RCI Banque, la captive de Renault, a émis la semaine dernière pour 500 millions d’euros d’obligations libellées en couronnes norvégiennes
Krystèle Tachdjian

Les émissions obligataires en monnaies dites «exotiques» (autres que le dollar, l’euro ou le sterling) ont le vent en poupe. La semaine dernière, RCI Banque, la banque captive de Renault a lancé une émission obligataire à 3 ans libellée en couronne norvégienne pour 500 millions avec un coupon de 5,5%.

Ramenée en euro, l’opération se chiffre à 67 millions soit un montant relativement limité mais signe une tendance de fond de la part des émetteurs. Ces dernières semaines, les regains de tension autour de la monnaie européenne ont en effet conduit plusieurs grands groupes à opter pour des émissions en couronne norvégienne à l’image de Total, Nestlé, ou encore General Electric.

«La couronne norvégienne (NOK) constitue une opportunité. Il y a de l’appétit de la part des investisseurs, les banques et notamment des banques privées suisses, qui cherchent à profiter de l’appréciation de la devise. C’est la même chose pour d’autres monnaies telles que le dollar canadien, australien, le franc suisse ou la couronne suédoise. Sur ce marché, on retrouve même des émetteurs supra-nationaux comme la BEI», explique Jean-Philippe Brioudes, directeur des marchés de dette et de capitaux chez HSBC France. «Généralement, le coupon proposé pour les émissions en couronnes norvégiennes est élevé ce qui renforce l’attrait de ces levées de fonds», explique un banquier d’affaires parisien.

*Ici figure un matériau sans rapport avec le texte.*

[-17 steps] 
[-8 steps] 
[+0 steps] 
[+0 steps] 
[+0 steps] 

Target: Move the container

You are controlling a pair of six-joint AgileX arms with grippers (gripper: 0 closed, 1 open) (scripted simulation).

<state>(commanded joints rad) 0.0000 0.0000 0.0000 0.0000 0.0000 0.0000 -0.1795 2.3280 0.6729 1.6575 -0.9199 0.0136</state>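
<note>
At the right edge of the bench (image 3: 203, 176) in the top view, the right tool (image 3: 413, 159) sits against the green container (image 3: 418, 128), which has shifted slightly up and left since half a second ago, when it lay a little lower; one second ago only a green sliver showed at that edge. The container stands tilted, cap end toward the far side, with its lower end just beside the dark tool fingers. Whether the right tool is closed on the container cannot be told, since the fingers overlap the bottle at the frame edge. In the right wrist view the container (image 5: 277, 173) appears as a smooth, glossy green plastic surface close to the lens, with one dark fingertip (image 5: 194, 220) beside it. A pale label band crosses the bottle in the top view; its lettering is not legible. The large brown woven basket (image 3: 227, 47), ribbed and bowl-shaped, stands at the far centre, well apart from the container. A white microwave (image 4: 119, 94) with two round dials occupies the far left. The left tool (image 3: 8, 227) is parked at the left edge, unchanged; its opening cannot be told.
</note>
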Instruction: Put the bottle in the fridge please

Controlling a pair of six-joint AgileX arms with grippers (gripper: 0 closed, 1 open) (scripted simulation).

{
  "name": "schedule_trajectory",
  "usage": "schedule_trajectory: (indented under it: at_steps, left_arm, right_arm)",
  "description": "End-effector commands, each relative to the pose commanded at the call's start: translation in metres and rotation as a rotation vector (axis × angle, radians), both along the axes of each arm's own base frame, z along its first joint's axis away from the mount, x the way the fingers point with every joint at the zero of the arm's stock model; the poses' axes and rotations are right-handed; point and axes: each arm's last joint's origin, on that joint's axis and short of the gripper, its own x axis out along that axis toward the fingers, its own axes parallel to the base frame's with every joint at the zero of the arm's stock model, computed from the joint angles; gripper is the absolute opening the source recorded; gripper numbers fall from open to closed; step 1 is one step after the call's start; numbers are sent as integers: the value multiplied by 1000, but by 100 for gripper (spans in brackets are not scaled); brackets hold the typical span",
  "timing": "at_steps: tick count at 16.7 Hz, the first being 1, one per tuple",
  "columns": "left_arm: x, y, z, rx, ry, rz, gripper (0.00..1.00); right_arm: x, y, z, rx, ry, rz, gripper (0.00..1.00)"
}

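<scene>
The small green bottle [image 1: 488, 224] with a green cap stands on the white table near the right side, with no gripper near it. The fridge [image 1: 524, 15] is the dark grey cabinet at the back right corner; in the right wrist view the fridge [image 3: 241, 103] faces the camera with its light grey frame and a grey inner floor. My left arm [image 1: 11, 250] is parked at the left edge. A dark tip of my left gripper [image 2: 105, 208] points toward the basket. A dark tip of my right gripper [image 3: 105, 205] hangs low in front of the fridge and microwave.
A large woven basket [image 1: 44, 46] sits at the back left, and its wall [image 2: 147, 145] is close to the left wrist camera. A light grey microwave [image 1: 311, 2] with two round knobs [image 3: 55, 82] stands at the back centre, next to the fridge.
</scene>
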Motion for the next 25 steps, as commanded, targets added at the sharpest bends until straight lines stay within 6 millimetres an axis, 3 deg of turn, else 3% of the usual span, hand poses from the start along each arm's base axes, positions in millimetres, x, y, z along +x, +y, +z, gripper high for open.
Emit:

Depuis le mois de janvier, le montant des émissions en couronne norvégienne (NOK) se chiffre à 182 milliards soit 24,3 milliards d’euros. L’an dernier, le montant total des émissions en couronnes norvégiennes a atteint 323 milliards, contre 237 milliards un an plus tôt.

Ce type d’opérations est généralement réservé aux grands groupes multinationaux. En France, cela concerne les sociétés du CAC 40 ou celles du SBF 120. La plupart du temps, ces émissions en devises autres que l’euro ou le dollar ne répondent pas à un besoin de financement dans la devise émise, et font ensuite l’objet d’une conversion en euro. Il convient ainsi de prendre en compte le coût de rapatriement des fonds. Celui-ci dépendra de la qualité de l’emprunteur.

Dans le futur, les émissions en devises dites exotiques seront d’autant plus amenées à se développer que la réglementation (prospectus…) est identique à celle des émissions en euros. Le cadre légal est ainsi nettement moins contraignant que pour les opérations en dollars.